Pity the U.S (or what 08:50:39, 10/08/2005 tells us about aid).
The sudden slew of "Stop Work" emails shows that the basic decency of providing some warning before cutting off aid was not afforded to the poorest in the world. Having trusted the U.S., many have been left with no backup at the time they need it most.
But why ask for decency from despots? Why ask for loyalty from those that know not the meaning of the word? (Ghalib: "Hum ko hai un se wafa ki umeed, jo nahin jante wafa kya hai").
What the U.S. has forgotten though is that, even as it is the poorest who are suffering now, it is the U.S. that will feel the brunt of this breach in the long-run, undermining the very logic of this short-sighted and brutal approach.
To understand why, go back to 08:50:39, 10/05/2008 when the ground shook in Northern Pakistan with one of the largest earthquakes in the region in a century. Ryan Crocker, the then Ambassador to Pakistan swung into action immediately.
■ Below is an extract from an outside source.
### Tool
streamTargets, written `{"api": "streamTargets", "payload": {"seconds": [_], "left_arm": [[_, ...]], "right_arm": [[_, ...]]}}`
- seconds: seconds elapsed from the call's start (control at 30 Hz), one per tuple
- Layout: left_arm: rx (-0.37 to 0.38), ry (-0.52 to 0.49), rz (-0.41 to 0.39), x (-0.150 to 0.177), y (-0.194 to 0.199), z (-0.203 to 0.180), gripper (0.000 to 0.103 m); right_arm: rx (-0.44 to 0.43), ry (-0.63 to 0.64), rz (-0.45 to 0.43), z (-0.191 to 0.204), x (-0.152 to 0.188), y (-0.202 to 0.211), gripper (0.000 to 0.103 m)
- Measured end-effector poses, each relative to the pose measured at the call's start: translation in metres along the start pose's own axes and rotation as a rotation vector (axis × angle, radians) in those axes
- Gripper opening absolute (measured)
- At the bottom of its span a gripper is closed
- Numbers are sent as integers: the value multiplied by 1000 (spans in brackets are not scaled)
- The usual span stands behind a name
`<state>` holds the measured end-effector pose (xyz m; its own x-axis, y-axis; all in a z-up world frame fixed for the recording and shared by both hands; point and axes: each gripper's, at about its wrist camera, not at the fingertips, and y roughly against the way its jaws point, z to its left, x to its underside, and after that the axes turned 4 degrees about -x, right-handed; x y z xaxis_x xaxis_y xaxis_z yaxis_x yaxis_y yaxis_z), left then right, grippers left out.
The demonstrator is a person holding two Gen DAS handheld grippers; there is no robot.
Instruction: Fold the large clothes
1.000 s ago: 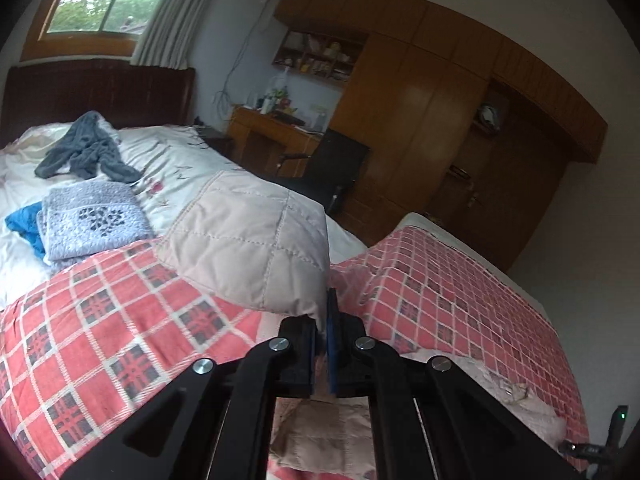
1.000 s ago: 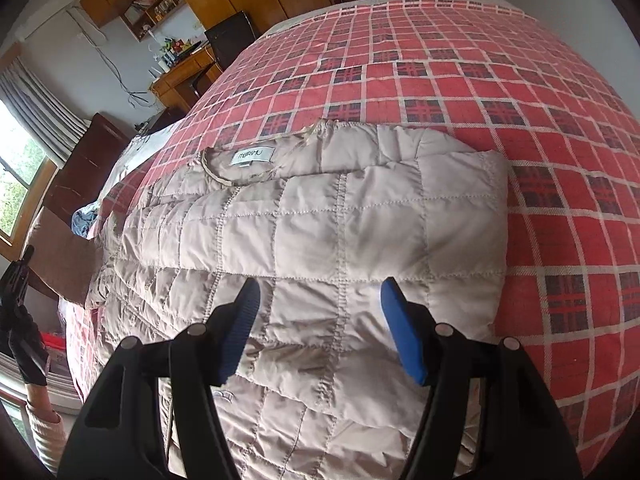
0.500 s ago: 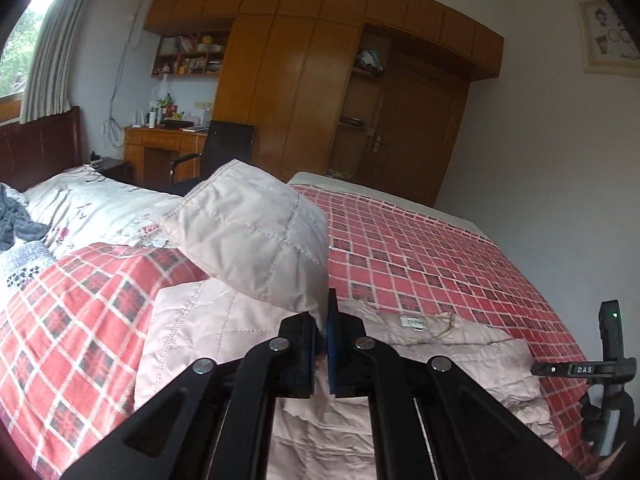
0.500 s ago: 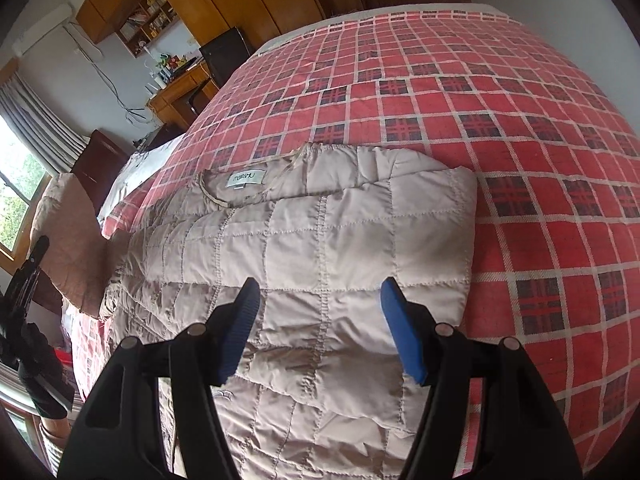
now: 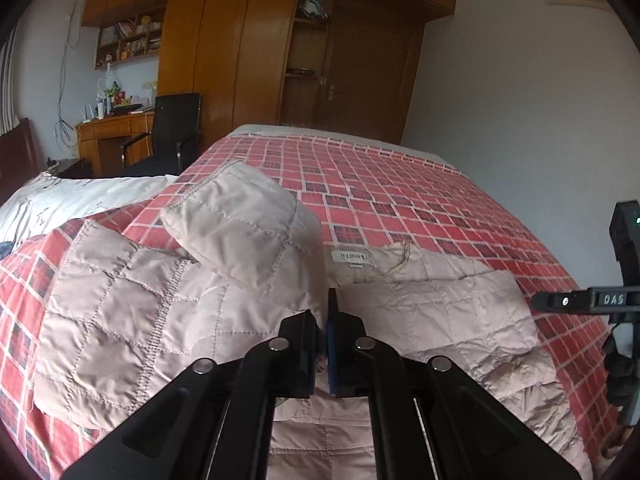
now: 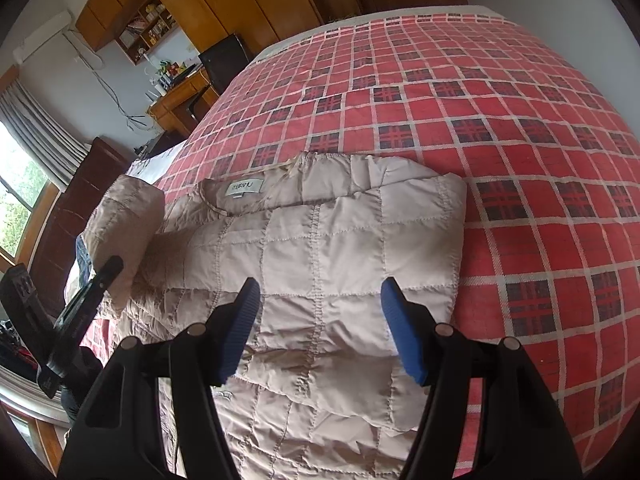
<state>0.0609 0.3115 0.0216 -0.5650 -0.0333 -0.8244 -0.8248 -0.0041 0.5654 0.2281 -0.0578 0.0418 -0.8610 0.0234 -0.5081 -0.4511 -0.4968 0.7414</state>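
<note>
The left wrist camera is looking along its fingers, close above the quilted jacket [image 5: 432,312], facing the wardrobe [image 5: 256,52] beyond the bed. The right wrist camera is looking steeply down at the jacket [image 6: 340,240] from near above. The 2 views are sharing the jacket's collar label [image 5: 352,257] [image 6: 246,188] and the plaid bedspread [image 5: 400,200] [image 6: 520,140].

left gripper [image 5: 325,320] pinches the beige quilted jacket's [image 5: 132,320] lifted sleeve [image 5: 244,228].
</note>
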Motion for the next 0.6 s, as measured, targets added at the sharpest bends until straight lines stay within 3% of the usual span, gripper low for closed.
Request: {"api": "streamTargets", "payload": {"seconds": [0.1, 0.17, 0.33, 0.43, 0.6], "left_arm": [[24, -72, 35, 9, -12, -13, 5], [96, -101, 66, 13, -18, -22, 7], [273, -131, 140, 25, -28, -43, 30], [345, -108, 163, 31, -24, -42, 46], [379, 18, 123, 28, 6, -7, 49]], "right_arm": [[8, 5, 0, 1, 0, -1, 63], [8, 7, 4, 1, 0, -3, 63], [5, 15, 12, 2, 1, -5, 63], [-10, 12, 15, 3, 1, -5, 63], [-97, -8, 58, 5, 4, -14, 63]]}}
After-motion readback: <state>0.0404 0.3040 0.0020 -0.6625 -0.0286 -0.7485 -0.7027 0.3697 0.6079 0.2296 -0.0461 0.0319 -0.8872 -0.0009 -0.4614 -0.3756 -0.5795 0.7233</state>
On October 20th, at his news conference at the Chaklala airbase:
"We are now 12 days into what I think for all of us remains a disaster of virtually unimaginable proportions. Our hearts go out to the families of the victims and to all the tens, indeed hundred of thousands, of people affected by the October 8 earthquake. It is a disaster of incredible magnitude and it deserves a response proportionate to that disaster and that is what we’ve been working on since the day it happened."
By the end of their relief effort, U.S. aircraft had flown more than 4,000 sorties, delivering over 11,000 tons of relief supplies, U.S. medical units treated 32,000 patients, and crews cleared more than 50,000 metric tons of debris with more than $200 million in aid. The U.S. response, spurred on by Ambassador Ryan Crocker, was rapid and unequivocal in terms of its humanitarian objectives with "near unanimous sentiment by local respondents that these organizations responded for humanitarian reasons rather than to promote hidden political, cultural or religious agendas." I still remember the hundreds of Chinooks flying over the valley carrying much needed supplies to villages that had been entirely cut off from markets.
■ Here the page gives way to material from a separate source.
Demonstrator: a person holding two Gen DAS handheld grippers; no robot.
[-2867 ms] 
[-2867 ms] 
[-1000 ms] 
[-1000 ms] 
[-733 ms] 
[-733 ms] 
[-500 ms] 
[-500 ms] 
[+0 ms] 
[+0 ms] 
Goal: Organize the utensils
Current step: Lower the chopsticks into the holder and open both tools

Four years after the earthquake, Tahir Andrabi and I led a team back to the earthquake regions to understand the recovery process. In many aspects, things had returned to normal, particularly for adults.
What had not returned to normal was just how much the local population in the affected regions TRUSTED Americans even after this long time. As the headlining figure shows, trust was very high close to the fault-line and declined exactly in proportion to the aid that the population received. As we found, "exposure to the earthquake (...) increases levels of trust (...) from those typically found in Pakistan (one of the lowest in the world) to those found in Sweden (one of the highest in the world)."
This matters.
In any number of settings, trust is in the invisible lubricant that underlies our lives, our commitments, and, yes, our market transactions. Study after study shows that all sorts of market transactions--from credit to supply chains--require enormous trust and where that trust evaporates, so do the conditions for successful trade.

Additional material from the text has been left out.